Research paper by Samet Oymak, Babak Hassibi

Indexed on: 14 Nov '13Published on: 14 Nov '13Published in: Computer Science - Information Theory



Abstract

Denoising has to do with estimating a signal $x_0$ from its noisy observations $y=x_0+z$. In this paper, we focus on the "structured denoising problem", where the signal $x_0$ possesses a certain structure and $z$ has independent normally distributed entries with mean zero and variance $\sigma^2$. We employ a structure-inducing convex function $f(\cdot)$ and solve $\min_x\{\frac{1}{2}\|y-x\|_2^2+\sigma\lambda f(x)\}$ to estimate $x_0$, for some $\lambda>0$. Common choices for $f(\cdot)$ include the $\ell_1$ norm for sparse vectors, the $\ell_1-\ell_2$ norm for block-sparse signals and the nuclear norm for low-rank matrices.
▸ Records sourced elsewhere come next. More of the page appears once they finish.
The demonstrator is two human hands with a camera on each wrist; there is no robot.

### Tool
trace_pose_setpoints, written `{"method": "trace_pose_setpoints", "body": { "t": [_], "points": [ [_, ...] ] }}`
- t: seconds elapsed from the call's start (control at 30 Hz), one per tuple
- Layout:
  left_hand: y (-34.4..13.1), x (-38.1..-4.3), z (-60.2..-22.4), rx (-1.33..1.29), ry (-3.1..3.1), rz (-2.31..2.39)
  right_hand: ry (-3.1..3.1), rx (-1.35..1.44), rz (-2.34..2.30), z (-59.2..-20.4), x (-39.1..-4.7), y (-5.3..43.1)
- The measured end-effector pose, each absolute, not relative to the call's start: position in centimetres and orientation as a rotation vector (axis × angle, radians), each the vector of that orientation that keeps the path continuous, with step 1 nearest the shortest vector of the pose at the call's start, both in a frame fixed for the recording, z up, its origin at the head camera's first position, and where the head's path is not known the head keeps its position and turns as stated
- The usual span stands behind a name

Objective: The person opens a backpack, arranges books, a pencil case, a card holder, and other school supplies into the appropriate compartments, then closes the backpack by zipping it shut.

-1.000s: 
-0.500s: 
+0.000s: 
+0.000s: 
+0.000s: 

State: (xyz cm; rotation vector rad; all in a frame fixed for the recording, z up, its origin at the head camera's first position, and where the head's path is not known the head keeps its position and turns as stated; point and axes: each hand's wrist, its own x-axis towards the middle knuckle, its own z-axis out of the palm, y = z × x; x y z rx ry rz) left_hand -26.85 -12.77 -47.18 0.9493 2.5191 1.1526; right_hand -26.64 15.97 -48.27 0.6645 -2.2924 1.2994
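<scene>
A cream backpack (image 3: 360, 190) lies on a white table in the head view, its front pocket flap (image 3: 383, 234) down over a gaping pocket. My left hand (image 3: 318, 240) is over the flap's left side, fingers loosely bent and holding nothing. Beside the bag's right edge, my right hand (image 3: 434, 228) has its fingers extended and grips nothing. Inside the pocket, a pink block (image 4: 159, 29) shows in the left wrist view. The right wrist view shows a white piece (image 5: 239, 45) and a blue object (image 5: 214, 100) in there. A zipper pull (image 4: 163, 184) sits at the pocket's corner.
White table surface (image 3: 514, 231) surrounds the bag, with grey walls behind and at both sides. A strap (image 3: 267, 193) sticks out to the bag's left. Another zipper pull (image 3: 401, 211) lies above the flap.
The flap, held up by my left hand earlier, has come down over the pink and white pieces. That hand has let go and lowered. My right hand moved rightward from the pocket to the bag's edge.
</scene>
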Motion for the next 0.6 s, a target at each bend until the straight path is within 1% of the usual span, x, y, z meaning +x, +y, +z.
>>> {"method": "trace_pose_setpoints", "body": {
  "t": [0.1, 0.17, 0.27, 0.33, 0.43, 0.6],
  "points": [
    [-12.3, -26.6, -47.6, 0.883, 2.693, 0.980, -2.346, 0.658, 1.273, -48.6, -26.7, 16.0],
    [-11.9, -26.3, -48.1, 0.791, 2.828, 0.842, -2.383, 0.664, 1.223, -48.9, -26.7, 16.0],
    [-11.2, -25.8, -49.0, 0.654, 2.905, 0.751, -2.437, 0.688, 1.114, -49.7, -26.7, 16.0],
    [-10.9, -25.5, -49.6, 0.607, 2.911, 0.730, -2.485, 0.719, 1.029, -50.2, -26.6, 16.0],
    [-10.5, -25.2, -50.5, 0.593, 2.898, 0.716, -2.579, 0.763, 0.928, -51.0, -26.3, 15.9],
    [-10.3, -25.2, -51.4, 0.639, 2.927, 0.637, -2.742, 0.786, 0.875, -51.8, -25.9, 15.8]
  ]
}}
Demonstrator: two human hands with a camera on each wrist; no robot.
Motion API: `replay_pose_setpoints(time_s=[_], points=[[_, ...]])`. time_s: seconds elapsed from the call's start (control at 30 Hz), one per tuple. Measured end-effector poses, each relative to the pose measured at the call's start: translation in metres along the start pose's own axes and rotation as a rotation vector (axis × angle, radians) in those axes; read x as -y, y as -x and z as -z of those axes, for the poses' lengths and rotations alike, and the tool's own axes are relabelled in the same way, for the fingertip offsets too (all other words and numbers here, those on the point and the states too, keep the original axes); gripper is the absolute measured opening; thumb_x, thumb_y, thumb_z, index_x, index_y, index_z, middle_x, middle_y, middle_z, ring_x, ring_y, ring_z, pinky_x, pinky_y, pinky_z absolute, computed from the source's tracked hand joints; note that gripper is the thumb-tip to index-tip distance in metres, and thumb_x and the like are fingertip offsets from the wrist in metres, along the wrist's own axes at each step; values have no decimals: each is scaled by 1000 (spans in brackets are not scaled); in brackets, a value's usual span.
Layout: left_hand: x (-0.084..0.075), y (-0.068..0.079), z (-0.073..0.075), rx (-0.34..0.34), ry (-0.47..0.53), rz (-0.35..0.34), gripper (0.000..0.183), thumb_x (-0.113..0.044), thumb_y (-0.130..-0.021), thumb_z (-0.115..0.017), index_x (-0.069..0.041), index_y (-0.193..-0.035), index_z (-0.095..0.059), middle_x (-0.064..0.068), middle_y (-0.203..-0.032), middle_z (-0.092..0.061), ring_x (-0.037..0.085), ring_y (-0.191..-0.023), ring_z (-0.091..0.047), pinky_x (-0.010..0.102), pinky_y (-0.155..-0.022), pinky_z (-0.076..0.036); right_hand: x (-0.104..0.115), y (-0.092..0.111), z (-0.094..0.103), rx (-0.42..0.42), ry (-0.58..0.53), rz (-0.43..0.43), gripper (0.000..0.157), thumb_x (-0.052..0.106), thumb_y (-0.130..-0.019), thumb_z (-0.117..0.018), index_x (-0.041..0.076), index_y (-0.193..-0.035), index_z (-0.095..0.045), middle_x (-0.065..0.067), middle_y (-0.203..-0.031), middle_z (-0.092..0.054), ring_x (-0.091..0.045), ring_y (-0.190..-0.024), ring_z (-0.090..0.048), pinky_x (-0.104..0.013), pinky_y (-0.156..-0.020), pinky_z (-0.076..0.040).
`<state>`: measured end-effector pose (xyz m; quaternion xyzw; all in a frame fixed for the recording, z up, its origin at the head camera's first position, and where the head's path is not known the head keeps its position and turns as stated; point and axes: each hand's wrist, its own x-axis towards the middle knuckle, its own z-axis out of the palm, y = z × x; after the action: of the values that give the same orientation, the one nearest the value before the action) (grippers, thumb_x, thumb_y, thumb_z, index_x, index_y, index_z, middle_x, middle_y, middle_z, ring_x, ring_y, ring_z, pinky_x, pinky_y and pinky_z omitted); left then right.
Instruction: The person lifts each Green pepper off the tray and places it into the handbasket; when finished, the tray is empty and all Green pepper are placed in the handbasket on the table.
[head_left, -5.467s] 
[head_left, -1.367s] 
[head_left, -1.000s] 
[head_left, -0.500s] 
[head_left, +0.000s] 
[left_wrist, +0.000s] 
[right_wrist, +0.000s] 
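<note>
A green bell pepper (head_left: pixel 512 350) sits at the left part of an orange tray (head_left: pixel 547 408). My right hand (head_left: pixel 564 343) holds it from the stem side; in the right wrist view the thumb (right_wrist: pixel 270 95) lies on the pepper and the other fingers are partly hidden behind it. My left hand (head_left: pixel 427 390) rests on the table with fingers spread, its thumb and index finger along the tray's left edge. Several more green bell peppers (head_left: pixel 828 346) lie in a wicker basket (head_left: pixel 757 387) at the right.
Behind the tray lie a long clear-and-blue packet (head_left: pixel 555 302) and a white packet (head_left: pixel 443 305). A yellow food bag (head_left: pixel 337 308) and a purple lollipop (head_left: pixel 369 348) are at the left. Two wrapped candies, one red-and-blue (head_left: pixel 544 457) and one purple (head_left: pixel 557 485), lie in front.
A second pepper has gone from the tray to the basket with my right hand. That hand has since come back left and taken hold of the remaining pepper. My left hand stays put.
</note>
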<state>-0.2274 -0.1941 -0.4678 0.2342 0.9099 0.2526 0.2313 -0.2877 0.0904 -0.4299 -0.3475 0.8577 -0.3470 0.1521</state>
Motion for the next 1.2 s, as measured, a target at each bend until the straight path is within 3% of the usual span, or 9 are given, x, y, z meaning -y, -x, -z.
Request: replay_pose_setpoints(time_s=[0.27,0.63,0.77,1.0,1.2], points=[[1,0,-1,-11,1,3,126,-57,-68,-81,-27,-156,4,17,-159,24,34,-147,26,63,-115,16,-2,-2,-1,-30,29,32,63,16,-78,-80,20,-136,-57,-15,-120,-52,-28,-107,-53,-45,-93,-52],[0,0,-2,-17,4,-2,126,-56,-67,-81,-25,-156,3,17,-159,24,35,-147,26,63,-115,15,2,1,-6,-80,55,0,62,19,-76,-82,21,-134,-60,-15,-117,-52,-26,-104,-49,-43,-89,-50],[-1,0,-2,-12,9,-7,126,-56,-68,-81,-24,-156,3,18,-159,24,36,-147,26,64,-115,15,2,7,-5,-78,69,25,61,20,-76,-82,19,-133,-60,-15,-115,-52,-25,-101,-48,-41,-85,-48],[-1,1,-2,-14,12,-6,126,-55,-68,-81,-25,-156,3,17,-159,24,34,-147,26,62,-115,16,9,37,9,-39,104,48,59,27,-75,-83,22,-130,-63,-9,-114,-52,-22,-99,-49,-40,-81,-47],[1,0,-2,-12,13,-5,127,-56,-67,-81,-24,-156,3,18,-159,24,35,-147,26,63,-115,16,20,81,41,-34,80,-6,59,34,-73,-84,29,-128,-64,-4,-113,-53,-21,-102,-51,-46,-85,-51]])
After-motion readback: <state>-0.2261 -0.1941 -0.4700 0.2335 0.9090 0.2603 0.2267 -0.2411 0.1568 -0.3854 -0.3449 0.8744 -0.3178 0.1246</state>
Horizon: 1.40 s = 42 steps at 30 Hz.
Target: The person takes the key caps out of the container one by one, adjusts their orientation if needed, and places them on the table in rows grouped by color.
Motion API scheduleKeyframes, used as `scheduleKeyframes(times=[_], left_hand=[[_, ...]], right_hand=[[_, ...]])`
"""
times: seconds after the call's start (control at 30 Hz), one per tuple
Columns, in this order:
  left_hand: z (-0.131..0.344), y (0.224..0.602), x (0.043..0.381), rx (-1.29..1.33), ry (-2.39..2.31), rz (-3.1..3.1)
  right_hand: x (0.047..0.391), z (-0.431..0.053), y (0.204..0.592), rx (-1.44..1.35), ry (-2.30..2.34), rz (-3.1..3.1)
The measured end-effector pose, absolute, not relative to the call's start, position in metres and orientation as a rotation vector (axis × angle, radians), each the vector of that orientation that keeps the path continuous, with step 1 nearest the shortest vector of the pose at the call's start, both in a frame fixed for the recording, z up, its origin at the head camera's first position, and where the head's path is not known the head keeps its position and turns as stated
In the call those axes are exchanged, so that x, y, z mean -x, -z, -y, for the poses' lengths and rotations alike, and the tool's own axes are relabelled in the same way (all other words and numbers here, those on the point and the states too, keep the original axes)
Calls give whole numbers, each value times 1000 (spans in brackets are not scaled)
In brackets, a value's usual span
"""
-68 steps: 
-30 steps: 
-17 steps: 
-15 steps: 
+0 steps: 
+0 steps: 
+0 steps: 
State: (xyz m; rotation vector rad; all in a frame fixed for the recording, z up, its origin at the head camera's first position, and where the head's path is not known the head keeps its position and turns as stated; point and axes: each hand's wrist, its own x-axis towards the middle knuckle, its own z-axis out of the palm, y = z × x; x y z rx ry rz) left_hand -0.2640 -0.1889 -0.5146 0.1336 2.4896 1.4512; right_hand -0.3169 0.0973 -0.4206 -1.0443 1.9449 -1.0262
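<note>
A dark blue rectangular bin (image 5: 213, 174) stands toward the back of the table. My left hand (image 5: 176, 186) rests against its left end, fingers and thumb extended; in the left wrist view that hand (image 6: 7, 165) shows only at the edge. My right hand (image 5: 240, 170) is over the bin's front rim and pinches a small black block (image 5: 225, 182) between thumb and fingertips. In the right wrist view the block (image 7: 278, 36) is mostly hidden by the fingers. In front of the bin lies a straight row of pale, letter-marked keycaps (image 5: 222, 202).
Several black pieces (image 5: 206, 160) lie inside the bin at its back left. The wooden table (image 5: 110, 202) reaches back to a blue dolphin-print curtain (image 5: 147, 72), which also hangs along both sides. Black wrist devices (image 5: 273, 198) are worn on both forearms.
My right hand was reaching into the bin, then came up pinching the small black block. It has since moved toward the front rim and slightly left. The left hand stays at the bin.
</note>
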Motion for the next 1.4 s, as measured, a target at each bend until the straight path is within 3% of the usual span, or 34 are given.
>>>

The metric we use to evaluate the performance of an estimate $x^*$ is the normalized mean-squared-error $\text{NMSE}(\sigma)=\frac{\mathbb{E}\|x^*-x_0\|_2^2}{\sigma^2}$. We show that NMSE is maximized as $\sigma\rightarrow 0$ and we find the \emph{exact} worst case NMSE, which has a simple geometric interpretation: the mean-squared-distance of a standard normal vector to the $\lambda$-scaled subdifferential $\lambda\partial f(x_0)$. When $\lambda$ is optimally tuned to minimize the worst-case NMSE, our results can be related to the constrained denoising problem $\min_{f(x)\leq f(x_0)}\{\|y-x\|_2\}$. The paper also connects these results to the generalized LASSO problem, in which, one solves $\min_{f(x)\leq f(x_0)}\{\|y-Ax\|_2\}$ to estimate $x_0$ from noisy linear observations $y=Ax_0+z$. We show that certain properties of the LASSO problem are closely related to the denoising problem. In particular, we characterize the normalized LASSO cost and show that it exhibits a "phase transition" as a function of number of observations. Our results are significant in two ways. First, we find a simple formula for the performance of a general convex estimator. Secondly, we establish a connection between the denoising and linear inverse problems.